We are rethinking our 30-day trial for our B2B (small business) CMS. It is a very niche service and we have about 600 active paying subscribers at this point.
In the past, I have always subscribed to the idea of making the trial as easy as possible to start as that is the conventional wisdom.
However, we get a lot of new trials and a lot of them don't pan out. We have a fairly rigorous routine of calling and getting in touch with these folks, so it does take some of our time every time a new trial signs up.
I'm considering requiring a credit card at trial sign-up and then billing them automatically after 30-days unless they cancel.
Of course this will reduce the number of people that sign up for trials, but I wonder if that is a good thing?
I notice that this is the practice of 37signals. It seems a bit sneaky to me and we have a very small niche and I don't want to be billing people that don't want to be billed, but I do see a much higher conversion rate if we do this.
I suppose an intermediate solution is to optionally allow a customer to enter a credit card at sign-up.
Any thoughts on how to evaluate this beyond just implementing it and seeing how it goes?
We made the switch from having a free and open trial to requiring a credit card and saw the results that you're expecting: Fewer trials, more qualified leads and more conversions. The most striking metric we noticed: While the number of free trial signups was cut in half, the number of conversions stayed the same. The idea that trials should be ultra easy to sign up for only applies in the B2C world. B2B sales require high touch and come with a different set of expectations, one of which is that while a free trial might be offered, it is going to come with restrictions (either in the form of a require CC#, required demonstration, etc).
I would suggest requiring a credit card for any B2B startup. It filters out unqualified leads meaning less time spent chasing leads who have zero intention of purchasing (or, worse, are going to spend lots of your time and then ask if they can pay via check/cash). There isn't any way to get a feel for the effect this will have until you do it and observe the results.
I respectfully disagree with the accepted answer. Whether B2B or B2C, asking for a credit card and automatically charging the user is just flat out wrong.
The statistics given in the answer do not really matter much. For example, I would never give my credit card to your web site even though I had every intention to be a paying customer, so I would never show up in your statistics.
Being pro-customer never hurts in the long run. There are many other ways to avoid contacting uninterested users. For example, you can measure their engagement with your product and only call people that seem to be logging in more than once, twice or whatever.
I have many examples where I quit the sign up process just because of the credit card question and I had every intention to be a customer. Just recently, I was about to sign up for a site that automatically checks grammatical erros in articles. I gave up when they asked for my credit card. It would cost them nothing if they showed me how good they are freely. I was so sold.

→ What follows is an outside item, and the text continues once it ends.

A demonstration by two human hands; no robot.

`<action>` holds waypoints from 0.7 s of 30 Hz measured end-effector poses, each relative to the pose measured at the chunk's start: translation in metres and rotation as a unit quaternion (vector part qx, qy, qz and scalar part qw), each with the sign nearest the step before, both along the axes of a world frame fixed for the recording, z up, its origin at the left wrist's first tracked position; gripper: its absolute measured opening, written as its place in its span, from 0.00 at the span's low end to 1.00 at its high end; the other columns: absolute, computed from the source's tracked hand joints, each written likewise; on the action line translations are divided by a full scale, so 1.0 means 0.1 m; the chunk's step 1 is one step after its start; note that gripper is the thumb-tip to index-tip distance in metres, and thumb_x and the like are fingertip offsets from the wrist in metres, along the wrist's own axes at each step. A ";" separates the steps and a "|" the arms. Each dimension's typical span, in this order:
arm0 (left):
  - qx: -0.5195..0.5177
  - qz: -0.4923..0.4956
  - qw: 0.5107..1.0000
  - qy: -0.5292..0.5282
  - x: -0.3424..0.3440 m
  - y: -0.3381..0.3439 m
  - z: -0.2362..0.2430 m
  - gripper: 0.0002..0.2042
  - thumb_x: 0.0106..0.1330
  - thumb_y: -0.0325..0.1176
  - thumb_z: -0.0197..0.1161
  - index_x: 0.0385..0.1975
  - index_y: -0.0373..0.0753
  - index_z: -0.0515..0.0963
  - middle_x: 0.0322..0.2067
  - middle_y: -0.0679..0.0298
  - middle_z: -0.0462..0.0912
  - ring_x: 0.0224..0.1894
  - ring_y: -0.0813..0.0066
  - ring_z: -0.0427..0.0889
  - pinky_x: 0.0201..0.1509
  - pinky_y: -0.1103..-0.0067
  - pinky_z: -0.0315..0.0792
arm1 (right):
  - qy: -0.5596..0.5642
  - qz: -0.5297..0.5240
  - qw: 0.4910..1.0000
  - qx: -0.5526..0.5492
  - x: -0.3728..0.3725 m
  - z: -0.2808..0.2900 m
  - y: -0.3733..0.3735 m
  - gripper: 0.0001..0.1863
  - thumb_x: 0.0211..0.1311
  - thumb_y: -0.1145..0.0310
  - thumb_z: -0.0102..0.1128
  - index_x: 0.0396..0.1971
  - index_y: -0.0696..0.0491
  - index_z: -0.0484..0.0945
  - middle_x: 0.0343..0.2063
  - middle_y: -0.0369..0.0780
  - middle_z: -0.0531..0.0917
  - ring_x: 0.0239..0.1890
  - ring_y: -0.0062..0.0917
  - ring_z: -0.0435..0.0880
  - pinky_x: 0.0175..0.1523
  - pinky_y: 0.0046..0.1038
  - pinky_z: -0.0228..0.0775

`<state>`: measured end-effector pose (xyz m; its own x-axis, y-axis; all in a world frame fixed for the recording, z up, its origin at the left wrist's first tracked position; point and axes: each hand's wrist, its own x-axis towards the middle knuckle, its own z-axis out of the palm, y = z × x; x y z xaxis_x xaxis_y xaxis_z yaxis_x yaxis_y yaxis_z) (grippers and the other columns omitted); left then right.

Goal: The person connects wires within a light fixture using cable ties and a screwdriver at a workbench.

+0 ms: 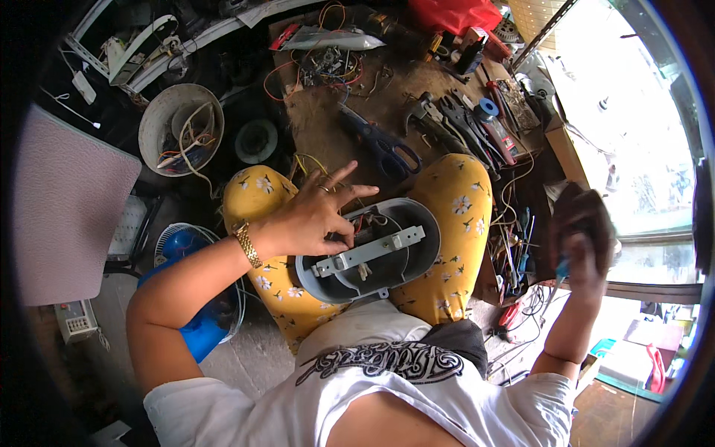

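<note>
A grey oval plastic housing [417, 249] lies open on my lap, between my knees in yellow flowered trousers. A pale metal bar [370, 251] runs across its inside, with small wires at its far rim. My left hand [316, 216] rests on the housing's left rim, thumb and fingertips pinched at the parts inside, two fingers spread upward. A gold watch sits on that wrist. My right hand [585, 238] is raised off to the right, away from the housing, closed around a tool with a blue handle [564, 267] and a thin shaft pointing down.
A low brown board [335, 123] ahead carries blue-handled scissors [387, 149], pliers [439, 123], tape and a wired circuit board [328, 65]. A white bucket [179, 127] of cables stands at left, a blue fan [190, 249] by my left knee. Screwdrivers and cables lie on the floor at right.
</note>
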<state>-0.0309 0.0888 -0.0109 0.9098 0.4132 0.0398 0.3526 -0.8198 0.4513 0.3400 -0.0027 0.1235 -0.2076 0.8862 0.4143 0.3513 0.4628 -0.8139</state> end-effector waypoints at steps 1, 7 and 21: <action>0.002 0.028 1.000 0.006 0.01 -0.04 0.02 0.05 0.50 0.39 0.75 0.25 0.54 0.85 0.70 0.69 0.63 0.76 0.46 0.46 0.69 0.40 0.52 | -0.060 0.018 0.998 -0.009 -0.07 -0.08 0.04 0.13 0.61 0.63 0.61 0.33 0.60 0.75 0.26 0.41 0.77 0.23 0.27 0.75 0.28 0.26 0.65; -0.071 0.088 0.993 0.015 -0.02 -0.12 0.10 0.05 0.49 0.39 0.74 0.25 0.52 0.85 0.62 0.68 0.73 0.64 0.57 0.67 0.64 0.56 0.61 | -0.186 0.121 0.966 -0.133 -0.48 -0.44 0.12 0.07 0.56 0.77 0.65 0.35 0.58 0.78 0.31 0.43 0.81 0.32 0.37 0.84 0.38 0.34 0.77; -0.048 0.156 0.987 -0.005 0.02 -0.38 0.26 0.07 0.53 0.32 0.67 0.31 0.45 0.78 0.61 0.63 0.73 0.58 0.56 0.71 0.58 0.60 0.66 | -0.253 0.259 0.894 -0.264 -0.68 -1.02 -0.13 0.20 0.53 0.65 0.70 0.48 0.49 0.84 0.28 0.40 0.86 0.29 0.37 0.85 0.34 0.37 0.80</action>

On the other hand, you have Fog Creek, which provided me with a free trial of their full product. I was thrilled. I happily provided my credit card number the following week and have been their customer for over three years now. Had they not done that, they would have lost me and my business which is not small by the way.
Above all statistics, not requiring a credit card for sign up sends a powerful message to the user that you are one of the good guys and trust your product.

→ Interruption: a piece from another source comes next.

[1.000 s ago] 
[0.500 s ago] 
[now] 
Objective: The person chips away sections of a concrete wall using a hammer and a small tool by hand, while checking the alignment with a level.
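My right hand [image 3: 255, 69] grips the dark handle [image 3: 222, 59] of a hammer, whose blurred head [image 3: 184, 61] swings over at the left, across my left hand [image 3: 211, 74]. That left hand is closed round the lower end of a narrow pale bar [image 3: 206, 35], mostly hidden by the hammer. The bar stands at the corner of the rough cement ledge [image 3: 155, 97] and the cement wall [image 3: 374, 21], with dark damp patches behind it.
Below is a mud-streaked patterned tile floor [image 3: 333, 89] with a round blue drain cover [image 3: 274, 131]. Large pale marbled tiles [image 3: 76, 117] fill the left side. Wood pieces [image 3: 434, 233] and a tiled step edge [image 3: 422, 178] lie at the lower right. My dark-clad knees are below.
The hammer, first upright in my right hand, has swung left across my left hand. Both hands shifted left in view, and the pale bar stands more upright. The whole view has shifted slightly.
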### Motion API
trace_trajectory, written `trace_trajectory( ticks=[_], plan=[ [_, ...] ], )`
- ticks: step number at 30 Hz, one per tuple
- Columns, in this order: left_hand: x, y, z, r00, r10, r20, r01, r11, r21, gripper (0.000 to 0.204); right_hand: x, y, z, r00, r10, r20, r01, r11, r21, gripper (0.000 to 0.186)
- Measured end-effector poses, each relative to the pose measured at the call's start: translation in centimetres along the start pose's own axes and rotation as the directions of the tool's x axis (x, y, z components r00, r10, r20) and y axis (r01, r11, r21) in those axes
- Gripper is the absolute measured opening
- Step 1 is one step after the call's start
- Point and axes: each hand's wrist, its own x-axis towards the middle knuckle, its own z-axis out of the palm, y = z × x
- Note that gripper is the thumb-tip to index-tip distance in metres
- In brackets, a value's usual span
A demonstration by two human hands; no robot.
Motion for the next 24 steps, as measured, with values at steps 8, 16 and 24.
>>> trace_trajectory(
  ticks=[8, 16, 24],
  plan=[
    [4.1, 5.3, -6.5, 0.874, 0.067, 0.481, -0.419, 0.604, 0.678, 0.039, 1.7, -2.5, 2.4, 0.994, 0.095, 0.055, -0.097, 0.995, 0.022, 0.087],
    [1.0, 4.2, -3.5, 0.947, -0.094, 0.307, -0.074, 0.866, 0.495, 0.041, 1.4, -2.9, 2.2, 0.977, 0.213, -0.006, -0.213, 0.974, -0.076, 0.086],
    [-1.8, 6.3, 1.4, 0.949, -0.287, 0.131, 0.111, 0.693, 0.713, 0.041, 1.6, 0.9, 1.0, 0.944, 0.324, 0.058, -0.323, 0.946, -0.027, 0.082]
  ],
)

No conversion rate beats this message.
One argument for requiring credit card for trial sign up is that it will really test how well you've achieved product/market fit. As a marketeer, I've found that everyone is very cooperative and supportive until you ask them to make some kind of monetary commit. That's when the real issues and real testing of your value proposition come out. One of my companies used to do custom engineering work. We always required a contingent PO whereby the customer was obligated to pay provided we delivered to their specifications. This would be your equivalent of a contingent PO.
The method isn't that great if you really don't want to bill people who don't want to be charged. From the consumers point of view it has the possibility to make you look dodgy.

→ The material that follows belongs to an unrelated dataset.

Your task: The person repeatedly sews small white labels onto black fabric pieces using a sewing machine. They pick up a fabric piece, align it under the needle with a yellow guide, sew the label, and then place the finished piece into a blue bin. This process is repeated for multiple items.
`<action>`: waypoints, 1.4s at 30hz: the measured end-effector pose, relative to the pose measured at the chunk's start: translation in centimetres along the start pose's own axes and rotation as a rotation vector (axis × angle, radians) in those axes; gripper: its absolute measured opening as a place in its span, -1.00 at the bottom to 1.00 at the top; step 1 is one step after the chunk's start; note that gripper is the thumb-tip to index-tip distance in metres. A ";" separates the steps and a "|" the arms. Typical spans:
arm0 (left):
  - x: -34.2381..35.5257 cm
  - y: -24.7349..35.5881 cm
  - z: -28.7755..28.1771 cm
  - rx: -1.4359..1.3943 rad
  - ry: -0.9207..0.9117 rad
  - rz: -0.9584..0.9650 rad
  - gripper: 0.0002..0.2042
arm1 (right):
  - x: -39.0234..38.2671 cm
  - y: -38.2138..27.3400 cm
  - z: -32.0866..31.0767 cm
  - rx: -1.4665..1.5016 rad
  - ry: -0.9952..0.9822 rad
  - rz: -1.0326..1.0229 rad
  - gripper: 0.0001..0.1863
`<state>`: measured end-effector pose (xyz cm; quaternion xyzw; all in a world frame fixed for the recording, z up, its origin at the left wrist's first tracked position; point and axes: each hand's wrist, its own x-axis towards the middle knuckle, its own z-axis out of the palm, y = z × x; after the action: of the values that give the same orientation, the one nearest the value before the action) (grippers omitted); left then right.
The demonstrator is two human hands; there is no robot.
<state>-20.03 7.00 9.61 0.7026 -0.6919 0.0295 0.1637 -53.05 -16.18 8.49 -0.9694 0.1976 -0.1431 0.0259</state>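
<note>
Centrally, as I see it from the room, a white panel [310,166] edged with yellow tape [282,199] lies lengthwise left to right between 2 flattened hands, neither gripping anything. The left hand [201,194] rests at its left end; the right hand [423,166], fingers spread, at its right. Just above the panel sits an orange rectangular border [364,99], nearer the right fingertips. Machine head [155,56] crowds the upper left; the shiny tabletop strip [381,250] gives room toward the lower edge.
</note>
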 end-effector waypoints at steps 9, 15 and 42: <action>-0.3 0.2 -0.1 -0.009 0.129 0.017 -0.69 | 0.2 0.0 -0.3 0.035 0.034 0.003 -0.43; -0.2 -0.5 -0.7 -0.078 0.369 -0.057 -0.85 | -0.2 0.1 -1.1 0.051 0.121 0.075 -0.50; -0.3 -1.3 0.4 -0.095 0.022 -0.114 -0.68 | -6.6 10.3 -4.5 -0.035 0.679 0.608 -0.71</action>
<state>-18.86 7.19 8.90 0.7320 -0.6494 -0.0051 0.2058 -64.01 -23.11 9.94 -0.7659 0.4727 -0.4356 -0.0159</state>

As mentioned before, it does have the benefit of filtering out more leads but is that what you really want?
I suspect you'd be better off leaving it as a free trial and improving your automated follow-up sales process.
If you really want to go down the credit card up front method, I understand (I haven't done it myself, so I cannot say for sure) that charging them a nominal amount like $1 will improve the conversion success performance but you'll need a stronger sales pitch up front.